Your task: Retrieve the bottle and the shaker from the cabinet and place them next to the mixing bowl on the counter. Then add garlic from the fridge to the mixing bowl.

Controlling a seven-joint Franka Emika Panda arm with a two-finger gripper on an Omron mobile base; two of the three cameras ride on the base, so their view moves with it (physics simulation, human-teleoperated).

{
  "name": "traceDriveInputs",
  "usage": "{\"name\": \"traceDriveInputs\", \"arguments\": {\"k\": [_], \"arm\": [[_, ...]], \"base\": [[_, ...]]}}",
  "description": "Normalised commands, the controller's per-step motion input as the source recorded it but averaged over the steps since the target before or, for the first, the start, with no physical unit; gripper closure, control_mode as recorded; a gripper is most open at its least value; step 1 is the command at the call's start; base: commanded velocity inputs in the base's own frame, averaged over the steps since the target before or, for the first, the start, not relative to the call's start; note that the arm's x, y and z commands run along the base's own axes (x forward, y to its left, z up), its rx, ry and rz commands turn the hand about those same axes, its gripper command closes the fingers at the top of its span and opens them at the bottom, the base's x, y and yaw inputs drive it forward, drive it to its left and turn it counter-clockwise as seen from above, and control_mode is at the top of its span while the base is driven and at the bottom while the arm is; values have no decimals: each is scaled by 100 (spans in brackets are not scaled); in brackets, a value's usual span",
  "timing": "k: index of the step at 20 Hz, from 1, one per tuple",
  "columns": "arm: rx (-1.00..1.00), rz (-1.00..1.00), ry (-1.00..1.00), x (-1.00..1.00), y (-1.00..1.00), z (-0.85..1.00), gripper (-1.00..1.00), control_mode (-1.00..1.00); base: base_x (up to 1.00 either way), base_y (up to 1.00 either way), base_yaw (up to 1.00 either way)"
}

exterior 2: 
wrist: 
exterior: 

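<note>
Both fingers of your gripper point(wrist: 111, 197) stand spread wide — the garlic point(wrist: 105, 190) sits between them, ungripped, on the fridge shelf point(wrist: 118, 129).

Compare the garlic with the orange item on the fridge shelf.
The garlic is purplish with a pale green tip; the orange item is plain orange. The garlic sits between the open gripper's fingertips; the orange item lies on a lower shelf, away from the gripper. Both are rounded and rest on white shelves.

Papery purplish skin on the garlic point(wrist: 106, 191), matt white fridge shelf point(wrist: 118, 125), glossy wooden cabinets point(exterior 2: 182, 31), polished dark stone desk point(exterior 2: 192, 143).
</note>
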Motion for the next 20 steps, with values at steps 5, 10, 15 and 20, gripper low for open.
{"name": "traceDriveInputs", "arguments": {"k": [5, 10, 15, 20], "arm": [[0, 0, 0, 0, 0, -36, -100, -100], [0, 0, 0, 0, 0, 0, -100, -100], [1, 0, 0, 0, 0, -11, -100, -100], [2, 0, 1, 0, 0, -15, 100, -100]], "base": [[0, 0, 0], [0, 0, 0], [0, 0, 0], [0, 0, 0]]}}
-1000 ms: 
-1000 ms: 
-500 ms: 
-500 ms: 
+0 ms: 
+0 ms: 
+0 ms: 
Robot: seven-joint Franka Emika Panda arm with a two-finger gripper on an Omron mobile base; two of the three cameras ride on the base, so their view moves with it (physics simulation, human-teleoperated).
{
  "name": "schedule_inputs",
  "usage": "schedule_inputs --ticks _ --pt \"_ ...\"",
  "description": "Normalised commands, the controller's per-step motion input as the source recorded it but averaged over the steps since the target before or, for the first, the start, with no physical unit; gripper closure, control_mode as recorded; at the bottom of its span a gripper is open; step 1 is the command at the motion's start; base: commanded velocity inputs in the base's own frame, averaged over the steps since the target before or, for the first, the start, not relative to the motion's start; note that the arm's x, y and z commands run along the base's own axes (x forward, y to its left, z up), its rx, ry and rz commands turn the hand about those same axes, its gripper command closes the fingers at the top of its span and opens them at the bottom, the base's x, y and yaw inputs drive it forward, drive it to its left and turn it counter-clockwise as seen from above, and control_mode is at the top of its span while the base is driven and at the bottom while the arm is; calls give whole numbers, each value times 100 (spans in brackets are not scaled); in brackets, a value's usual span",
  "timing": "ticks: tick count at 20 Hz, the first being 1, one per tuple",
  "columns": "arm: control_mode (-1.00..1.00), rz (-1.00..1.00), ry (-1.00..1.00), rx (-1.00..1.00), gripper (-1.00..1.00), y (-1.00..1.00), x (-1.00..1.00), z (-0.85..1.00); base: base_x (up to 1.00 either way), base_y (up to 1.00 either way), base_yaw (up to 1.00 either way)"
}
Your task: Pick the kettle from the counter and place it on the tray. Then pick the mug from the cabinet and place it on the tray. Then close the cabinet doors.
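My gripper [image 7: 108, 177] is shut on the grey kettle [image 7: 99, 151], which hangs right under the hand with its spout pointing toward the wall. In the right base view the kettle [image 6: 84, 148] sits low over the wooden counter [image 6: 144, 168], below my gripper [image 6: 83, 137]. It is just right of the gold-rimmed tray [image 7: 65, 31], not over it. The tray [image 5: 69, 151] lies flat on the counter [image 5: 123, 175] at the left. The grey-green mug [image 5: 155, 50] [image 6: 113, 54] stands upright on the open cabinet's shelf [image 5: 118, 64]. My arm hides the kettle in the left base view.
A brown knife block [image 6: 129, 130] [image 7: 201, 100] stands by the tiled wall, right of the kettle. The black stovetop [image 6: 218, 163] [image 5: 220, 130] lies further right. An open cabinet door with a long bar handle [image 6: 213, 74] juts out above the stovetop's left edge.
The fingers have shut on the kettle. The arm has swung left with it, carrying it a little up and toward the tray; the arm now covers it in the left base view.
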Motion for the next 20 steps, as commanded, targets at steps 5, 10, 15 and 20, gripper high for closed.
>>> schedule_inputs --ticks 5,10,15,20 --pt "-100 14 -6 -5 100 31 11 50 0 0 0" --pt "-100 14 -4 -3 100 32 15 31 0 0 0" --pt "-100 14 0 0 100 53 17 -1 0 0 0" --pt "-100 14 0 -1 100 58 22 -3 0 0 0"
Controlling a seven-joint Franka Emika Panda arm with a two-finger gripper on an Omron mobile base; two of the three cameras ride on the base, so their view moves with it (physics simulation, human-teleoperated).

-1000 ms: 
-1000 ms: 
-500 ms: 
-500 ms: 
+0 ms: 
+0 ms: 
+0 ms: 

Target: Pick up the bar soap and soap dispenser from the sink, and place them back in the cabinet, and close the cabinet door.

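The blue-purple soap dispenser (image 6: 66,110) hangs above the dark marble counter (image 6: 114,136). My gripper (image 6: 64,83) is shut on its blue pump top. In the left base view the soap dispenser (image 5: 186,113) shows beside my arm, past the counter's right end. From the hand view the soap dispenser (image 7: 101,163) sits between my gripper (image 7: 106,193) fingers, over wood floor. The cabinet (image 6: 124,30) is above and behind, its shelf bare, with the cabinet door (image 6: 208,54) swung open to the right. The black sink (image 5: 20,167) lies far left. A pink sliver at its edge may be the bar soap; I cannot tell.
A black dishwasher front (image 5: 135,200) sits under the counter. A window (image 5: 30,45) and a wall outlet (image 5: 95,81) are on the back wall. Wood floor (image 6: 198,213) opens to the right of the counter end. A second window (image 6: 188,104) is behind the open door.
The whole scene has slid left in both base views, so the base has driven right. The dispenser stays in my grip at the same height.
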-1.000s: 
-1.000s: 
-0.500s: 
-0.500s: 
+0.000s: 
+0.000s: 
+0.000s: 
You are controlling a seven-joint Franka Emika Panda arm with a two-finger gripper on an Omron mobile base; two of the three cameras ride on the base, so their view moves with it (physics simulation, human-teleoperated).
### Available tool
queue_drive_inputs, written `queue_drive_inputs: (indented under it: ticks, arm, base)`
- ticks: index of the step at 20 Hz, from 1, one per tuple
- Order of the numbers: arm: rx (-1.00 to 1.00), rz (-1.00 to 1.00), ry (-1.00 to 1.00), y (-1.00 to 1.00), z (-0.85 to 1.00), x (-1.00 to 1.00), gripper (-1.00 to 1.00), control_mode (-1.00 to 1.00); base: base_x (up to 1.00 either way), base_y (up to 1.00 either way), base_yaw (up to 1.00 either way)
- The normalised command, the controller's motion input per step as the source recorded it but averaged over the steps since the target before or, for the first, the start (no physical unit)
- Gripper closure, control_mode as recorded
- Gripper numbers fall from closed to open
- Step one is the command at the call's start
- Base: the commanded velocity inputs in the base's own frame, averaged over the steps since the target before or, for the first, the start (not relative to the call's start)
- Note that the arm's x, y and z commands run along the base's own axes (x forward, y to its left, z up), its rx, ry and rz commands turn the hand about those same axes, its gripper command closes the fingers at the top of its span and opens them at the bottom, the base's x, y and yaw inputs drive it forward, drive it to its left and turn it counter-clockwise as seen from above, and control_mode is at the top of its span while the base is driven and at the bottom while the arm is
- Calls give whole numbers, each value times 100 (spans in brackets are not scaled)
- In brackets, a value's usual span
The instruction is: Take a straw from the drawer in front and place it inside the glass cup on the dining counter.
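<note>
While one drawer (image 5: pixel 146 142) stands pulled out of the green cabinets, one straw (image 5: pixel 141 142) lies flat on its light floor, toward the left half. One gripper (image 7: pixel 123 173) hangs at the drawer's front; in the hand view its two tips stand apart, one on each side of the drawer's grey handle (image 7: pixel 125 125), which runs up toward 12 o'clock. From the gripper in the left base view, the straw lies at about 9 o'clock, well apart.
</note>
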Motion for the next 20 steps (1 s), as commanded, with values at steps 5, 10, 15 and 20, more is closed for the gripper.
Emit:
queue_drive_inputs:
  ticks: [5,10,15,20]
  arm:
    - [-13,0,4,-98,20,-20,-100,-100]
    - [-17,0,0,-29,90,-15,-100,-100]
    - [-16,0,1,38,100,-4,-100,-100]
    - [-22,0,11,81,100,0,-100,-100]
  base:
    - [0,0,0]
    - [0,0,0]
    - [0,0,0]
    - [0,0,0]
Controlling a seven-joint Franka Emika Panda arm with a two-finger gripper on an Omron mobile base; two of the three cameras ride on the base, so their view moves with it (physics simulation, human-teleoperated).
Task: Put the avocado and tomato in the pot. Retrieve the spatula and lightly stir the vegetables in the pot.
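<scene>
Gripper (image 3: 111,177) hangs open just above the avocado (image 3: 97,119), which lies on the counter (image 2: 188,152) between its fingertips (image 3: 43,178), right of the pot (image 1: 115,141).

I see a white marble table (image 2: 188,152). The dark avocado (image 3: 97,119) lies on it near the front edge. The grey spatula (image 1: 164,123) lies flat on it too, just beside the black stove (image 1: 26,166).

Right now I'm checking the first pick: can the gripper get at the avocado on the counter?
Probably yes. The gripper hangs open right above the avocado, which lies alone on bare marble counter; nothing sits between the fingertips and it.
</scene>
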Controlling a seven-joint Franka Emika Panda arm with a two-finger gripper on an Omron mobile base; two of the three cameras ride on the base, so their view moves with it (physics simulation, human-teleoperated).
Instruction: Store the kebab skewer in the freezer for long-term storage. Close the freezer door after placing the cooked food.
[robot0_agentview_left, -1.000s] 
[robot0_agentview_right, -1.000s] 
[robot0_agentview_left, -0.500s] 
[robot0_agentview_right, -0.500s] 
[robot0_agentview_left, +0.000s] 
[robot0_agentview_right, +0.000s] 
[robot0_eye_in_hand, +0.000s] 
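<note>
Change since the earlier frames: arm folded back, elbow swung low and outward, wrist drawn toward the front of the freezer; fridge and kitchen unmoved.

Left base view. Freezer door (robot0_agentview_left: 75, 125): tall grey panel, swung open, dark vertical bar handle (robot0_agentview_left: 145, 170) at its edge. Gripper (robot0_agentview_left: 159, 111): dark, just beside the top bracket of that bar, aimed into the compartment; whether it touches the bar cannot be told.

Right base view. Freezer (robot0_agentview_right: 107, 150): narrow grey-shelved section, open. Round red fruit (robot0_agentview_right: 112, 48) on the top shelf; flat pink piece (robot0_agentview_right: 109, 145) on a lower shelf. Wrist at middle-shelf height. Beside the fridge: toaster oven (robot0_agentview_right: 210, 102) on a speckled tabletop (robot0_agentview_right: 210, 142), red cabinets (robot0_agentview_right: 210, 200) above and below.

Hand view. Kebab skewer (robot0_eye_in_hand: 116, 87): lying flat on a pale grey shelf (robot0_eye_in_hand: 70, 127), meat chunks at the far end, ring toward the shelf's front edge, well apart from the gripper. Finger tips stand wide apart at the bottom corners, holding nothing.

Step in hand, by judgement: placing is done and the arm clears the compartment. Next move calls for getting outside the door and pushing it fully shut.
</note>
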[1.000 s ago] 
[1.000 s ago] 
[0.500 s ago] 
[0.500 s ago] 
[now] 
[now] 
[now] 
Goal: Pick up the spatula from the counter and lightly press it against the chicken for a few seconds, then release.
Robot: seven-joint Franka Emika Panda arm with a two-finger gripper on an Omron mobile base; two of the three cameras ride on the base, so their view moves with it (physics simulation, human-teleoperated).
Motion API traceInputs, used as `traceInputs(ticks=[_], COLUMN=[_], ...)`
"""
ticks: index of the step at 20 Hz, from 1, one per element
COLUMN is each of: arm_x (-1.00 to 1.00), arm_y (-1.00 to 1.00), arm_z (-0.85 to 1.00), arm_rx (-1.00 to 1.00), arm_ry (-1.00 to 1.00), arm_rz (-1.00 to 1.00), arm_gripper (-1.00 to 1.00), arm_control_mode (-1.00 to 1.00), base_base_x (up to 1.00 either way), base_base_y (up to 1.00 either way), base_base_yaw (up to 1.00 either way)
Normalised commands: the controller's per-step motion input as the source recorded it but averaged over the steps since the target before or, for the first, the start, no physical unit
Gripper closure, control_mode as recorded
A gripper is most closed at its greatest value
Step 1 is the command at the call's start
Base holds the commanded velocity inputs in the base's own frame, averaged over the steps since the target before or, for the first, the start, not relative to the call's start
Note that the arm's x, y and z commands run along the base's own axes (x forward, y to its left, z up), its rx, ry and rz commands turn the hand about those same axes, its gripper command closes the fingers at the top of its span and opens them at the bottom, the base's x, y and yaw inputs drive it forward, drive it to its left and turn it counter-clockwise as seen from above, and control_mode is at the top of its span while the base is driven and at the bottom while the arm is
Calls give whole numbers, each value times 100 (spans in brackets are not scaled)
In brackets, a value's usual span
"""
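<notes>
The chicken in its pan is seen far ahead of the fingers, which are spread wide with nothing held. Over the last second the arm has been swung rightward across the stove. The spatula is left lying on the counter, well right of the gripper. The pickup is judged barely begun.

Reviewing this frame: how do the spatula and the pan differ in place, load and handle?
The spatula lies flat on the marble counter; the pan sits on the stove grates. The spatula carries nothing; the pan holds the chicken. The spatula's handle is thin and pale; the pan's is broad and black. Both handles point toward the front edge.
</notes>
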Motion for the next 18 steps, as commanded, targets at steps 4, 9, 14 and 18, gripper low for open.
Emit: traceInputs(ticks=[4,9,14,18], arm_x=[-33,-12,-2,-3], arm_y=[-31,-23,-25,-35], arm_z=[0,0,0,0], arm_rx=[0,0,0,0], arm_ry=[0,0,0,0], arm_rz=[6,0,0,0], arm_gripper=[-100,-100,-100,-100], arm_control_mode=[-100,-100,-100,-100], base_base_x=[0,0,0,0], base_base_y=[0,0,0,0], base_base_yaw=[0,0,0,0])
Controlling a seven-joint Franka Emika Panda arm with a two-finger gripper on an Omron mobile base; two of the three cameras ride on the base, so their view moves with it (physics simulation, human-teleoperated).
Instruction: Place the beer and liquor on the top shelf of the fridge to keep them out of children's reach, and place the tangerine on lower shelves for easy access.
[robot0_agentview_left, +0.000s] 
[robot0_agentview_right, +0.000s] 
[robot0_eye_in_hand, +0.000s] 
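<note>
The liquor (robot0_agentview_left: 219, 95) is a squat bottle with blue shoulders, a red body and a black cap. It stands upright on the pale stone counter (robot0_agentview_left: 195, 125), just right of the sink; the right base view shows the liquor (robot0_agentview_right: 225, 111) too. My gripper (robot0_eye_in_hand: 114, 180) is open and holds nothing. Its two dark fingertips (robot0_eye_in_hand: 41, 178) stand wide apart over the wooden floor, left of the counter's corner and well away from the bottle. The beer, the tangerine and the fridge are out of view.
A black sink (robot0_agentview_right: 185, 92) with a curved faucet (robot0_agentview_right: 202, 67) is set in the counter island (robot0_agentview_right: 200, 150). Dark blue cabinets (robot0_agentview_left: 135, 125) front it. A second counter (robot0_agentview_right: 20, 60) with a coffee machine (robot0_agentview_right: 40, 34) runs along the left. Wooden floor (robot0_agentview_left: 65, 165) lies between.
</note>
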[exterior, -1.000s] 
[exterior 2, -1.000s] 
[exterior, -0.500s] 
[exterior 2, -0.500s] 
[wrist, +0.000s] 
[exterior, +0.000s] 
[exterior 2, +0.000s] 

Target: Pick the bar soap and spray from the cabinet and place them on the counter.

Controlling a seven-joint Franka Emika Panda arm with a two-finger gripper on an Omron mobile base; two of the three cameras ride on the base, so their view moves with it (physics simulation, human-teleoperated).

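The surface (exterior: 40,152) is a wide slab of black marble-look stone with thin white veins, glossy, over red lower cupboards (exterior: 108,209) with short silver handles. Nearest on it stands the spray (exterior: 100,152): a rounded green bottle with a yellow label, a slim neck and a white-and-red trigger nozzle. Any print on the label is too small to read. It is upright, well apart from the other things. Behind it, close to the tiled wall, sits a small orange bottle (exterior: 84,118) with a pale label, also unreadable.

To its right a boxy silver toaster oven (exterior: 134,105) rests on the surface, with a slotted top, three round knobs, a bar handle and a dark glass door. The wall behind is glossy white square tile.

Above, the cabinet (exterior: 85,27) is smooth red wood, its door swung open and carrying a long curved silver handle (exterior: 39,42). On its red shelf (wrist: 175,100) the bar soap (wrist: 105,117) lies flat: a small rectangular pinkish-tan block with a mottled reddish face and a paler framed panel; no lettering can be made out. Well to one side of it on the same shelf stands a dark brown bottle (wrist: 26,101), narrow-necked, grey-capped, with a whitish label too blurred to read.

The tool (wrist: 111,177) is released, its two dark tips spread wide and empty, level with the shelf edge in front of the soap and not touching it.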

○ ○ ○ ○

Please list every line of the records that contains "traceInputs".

Motion API traceInputs, used as `traceInputs(ticks=[_], COLUMN=[_], ...)`
Emit: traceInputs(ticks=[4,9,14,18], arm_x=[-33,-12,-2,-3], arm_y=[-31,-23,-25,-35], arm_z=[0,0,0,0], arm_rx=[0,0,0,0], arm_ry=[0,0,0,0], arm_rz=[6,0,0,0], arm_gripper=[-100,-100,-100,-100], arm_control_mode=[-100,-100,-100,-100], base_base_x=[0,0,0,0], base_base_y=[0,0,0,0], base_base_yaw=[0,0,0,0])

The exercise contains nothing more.